ICPE - Annulation d'autorisation avec effet différéLa décision rendue par la Cour administrative d’appel de Douai ce 30 juin 2011 fera assurément date en contentieux des ICPE !

En effet, par un arrêt lu le 30 juin 2011 « Ministre de l’Environnement c/ ALEP 02 » (jurisprudence cabinet), les juges d’appel vont confirmer la décision du Tribunal administratif d’AMIENS, qui avait annulé, à la demande de l’association ALEP 02 et autres, une autorisation d’exploiter au titre des ICPE délivrée à une société pour l’incinération de déchets dangereux.

En cela, les motifs d’annulation de l’arrêté sont en eux-mêmes intéressants.

Mais l’intérêt de cette décision réside aussi et surtout dans la reconnaissance de l’applicabilité au domaine des installations, de la jurisprudence « Association AC ! », qui permet de différer l’annulation d’un acte. En même temps, l’arrêt rappelle des conditions strictes qui l’accompagnent… et qui ne sont pas remplies en l’espèce!

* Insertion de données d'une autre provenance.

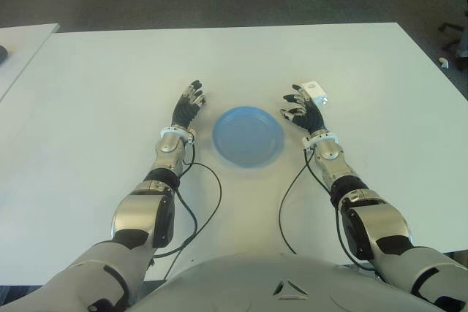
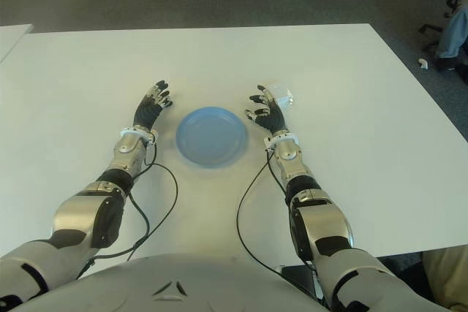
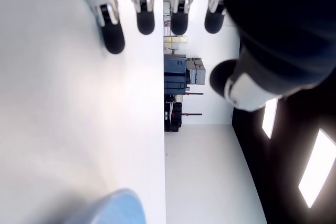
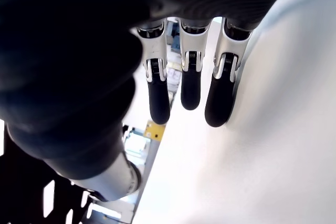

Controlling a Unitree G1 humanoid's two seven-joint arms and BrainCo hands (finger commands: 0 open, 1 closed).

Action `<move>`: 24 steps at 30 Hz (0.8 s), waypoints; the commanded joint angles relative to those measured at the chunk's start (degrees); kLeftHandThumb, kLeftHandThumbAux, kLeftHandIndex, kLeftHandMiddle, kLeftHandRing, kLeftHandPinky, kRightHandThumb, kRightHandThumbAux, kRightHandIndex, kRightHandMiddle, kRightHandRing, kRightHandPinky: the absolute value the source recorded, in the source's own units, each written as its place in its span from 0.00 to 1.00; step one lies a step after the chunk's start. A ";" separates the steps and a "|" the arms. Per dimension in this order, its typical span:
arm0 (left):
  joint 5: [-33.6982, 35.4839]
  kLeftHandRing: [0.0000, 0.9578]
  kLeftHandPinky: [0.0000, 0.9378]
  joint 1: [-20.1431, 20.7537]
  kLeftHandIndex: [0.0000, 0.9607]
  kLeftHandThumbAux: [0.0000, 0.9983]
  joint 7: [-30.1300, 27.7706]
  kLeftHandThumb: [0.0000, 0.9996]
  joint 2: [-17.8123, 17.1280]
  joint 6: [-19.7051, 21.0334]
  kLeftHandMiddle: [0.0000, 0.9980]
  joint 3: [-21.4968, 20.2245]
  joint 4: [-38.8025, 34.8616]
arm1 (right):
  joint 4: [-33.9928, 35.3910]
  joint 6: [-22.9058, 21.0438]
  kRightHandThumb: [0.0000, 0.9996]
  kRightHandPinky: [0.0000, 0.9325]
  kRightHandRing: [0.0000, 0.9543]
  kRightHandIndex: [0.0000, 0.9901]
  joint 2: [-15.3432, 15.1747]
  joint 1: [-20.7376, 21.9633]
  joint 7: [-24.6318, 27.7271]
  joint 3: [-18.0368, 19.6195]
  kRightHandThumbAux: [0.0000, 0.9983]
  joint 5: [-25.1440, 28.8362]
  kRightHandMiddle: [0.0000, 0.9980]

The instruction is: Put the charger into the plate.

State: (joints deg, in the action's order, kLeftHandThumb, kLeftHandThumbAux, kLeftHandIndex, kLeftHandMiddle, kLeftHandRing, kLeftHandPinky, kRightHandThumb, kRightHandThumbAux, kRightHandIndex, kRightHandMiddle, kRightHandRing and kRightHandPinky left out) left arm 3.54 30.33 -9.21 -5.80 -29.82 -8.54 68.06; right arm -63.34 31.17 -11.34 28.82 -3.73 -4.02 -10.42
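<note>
The table [image 1: 110, 93] is smooth, matt white. On it, the plate [image 1: 248, 137] looks like smooth blue plastic with a faint sheen. Right of the plate, the charger [image 1: 316, 91] is glossy white plastic. Both forearms wear polished silver metal shells.

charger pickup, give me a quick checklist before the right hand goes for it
1. Charger in view: ok, a small white block on the table just beyond the right hand.
2. Right hand free: ok, its fingers are spread and hold nothing.
3. Contact with the charger: cannot tell, the hand shows right beside it.
4. Plate ready: ok, blue, nothing in it, between the two hands.
5. Left hand out of the way: ok, open, left of the plate.
6. Table free around the charger: ok.
</note>
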 commanded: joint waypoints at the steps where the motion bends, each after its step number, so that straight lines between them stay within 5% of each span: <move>1: -0.62 0.00 0.01 -1.37 0.00 0.67 1.14 0.00 0.58 1.43 0.00 0.08 1.53 | -0.98 -5.43 0.60 0.11 0.24 0.09 -2.03 -1.21 0.35 -1.33 0.84 -2.22 0.31; 13: -0.47 0.00 0.00 -1.51 0.00 0.68 0.89 0.00 1.02 1.02 0.00 -0.05 1.53 | 16.38 -14.93 0.66 0.19 0.28 0.09 -4.46 -0.42 3.44 -2.83 0.77 -4.63 0.32; 24: -0.24 0.00 0.00 -1.31 0.00 0.68 0.45 0.00 1.26 1.24 0.00 -0.36 1.78 | 20.93 -17.28 0.47 0.30 0.24 0.06 -5.05 2.19 3.49 -1.58 0.70 -3.85 0.20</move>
State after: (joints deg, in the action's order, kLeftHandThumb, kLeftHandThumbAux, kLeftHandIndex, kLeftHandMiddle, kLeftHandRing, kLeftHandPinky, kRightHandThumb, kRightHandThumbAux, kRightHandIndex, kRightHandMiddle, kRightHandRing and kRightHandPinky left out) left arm 3.42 30.34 -8.55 -4.95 -30.23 -8.80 68.14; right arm -42.82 15.02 -16.27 30.08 -0.27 -5.97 -14.38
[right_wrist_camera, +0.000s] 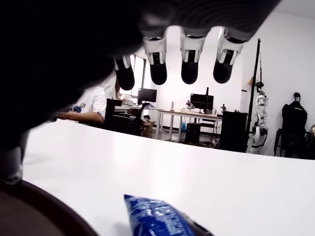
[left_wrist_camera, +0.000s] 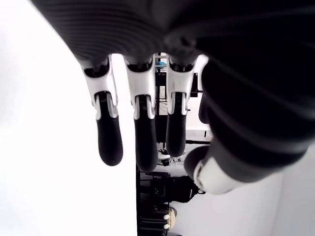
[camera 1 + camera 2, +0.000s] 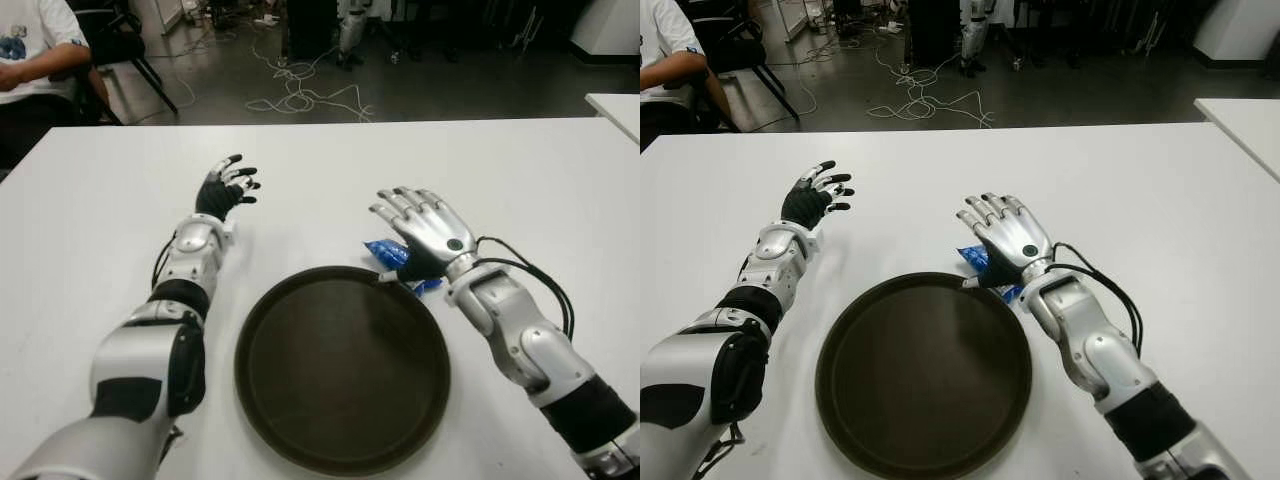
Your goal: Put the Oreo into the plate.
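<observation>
No legible text, label, brand, number or sign anywhere. Blue wrapper of the Oreo pack (image 1: 160, 219) shows only a pale speckled pattern, no readable lettering. Print on the white shirt of the person (image 3: 30, 45) at the table's far left corner too small to make out. Monitors (image 1: 199, 102) in the background show nothing readable.

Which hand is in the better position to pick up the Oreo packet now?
The right hand, I think. It hovers open directly over the blue Oreo packet, which lies on the white table beside the plate's rim. The left hand, open, shows farther away across the table.
</observation>
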`<state>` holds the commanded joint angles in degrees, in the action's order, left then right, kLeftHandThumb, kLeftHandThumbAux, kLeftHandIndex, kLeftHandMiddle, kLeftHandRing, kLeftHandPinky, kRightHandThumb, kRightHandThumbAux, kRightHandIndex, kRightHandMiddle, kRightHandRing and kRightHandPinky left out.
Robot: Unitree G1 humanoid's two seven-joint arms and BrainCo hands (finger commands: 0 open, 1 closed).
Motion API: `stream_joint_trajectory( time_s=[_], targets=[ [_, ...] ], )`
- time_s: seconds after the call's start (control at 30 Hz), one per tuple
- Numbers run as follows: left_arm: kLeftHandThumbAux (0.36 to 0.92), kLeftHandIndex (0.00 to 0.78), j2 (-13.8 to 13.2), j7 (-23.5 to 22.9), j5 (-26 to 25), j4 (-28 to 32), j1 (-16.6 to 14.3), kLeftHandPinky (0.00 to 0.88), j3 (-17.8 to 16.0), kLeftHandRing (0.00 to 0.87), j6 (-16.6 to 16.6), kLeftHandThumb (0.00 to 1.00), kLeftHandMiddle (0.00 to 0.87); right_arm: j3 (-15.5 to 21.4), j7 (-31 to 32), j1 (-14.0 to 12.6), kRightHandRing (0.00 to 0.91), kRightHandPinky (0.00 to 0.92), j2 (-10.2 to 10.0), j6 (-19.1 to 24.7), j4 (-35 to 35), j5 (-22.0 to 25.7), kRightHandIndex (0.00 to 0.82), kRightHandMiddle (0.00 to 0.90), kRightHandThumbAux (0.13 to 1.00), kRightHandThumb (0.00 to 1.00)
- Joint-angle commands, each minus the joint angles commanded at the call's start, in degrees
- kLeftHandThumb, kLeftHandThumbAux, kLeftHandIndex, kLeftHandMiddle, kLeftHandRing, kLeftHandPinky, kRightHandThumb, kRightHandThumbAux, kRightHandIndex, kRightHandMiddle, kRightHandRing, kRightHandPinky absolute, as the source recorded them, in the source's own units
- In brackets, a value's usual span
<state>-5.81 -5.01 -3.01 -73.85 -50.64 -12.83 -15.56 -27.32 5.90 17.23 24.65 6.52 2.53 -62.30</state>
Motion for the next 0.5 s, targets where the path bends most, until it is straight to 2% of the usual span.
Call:
stream_joint_trajectory(
  time_s=[0.27, 0.5],
  targets=[
    [0.777, 0.159, 0.0, -0.1, 0.1, 0.0, 0.1, 0.429, 0.1, 0.347, -0.3, 0.252, 0.290, -0.5, 0.8, 0.9, 0.037, 0.040, -1.0, 1.0, -2.4, -1.7, 0.038, 0.038, 0.491, 0.000],
    [0.759, 0.157, 0.0, -0.3, 0.1, 0.0, 0.0, 0.431, 0.2, 0.347, -0.1, 0.272, 0.291, -0.7, -1.9, 1.6, 0.065, 0.063, -1.3, -0.1, -5.1, -1.6, 0.056, 0.065, 0.502, 0.000]
  ],
)
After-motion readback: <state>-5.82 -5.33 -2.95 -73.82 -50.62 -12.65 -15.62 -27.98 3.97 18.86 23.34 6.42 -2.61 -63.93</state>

■Rapidement, sur les motifs d’annulation de l’arrêté préfectoral (TA Amiens, 21 avril 2009, n°0601680):

Le TA d’AMIENS (TA Amiens, n°0601680, 21 avril 2009, « ALEP 02 », jurisprudence cabinet) avait annulé l’arrêté du Préfet autorisant l’industriel à exploiter sur deux motifs :

■D’une part, la demande d’autorisation n’a pas « pu permettre à l’autorité administrative d’apprécier la capacité financière et technique du pétitionnaire à assumer l’ensemble des obligations susceptibles de découler du fonctionnement, de la cessation éventuelle de l’exploitation et de la remise en état du site au regard des intérêts mentionnés à l’article L 511-1 du Code de l’environnement ».

En effet, au titre des capacités techniques, le Tribunal retenait que l’exploitant s’est borné à indiquer qu’il faisait partie d’un certain groupe, et disposait de compétences spécifiques, dont la seule justification est la mention qu’elle exploite un centre de traitement de déchets industriels sur une autre commune, « sans qu’il soit démontré dans quelle mesure cette activité était comparable à celle qui faisait l’objet de l’autorisation attaquée ».

Au titre des capacités financières, le Tribunal avait retenu que l’exploitant s’était « borné à citer ses partenaires industriels et son capital social, en indiquant seulement que les autres éléments relatifs à sa capacité financière ont été transmis sous pli confidentiel au Préfet ».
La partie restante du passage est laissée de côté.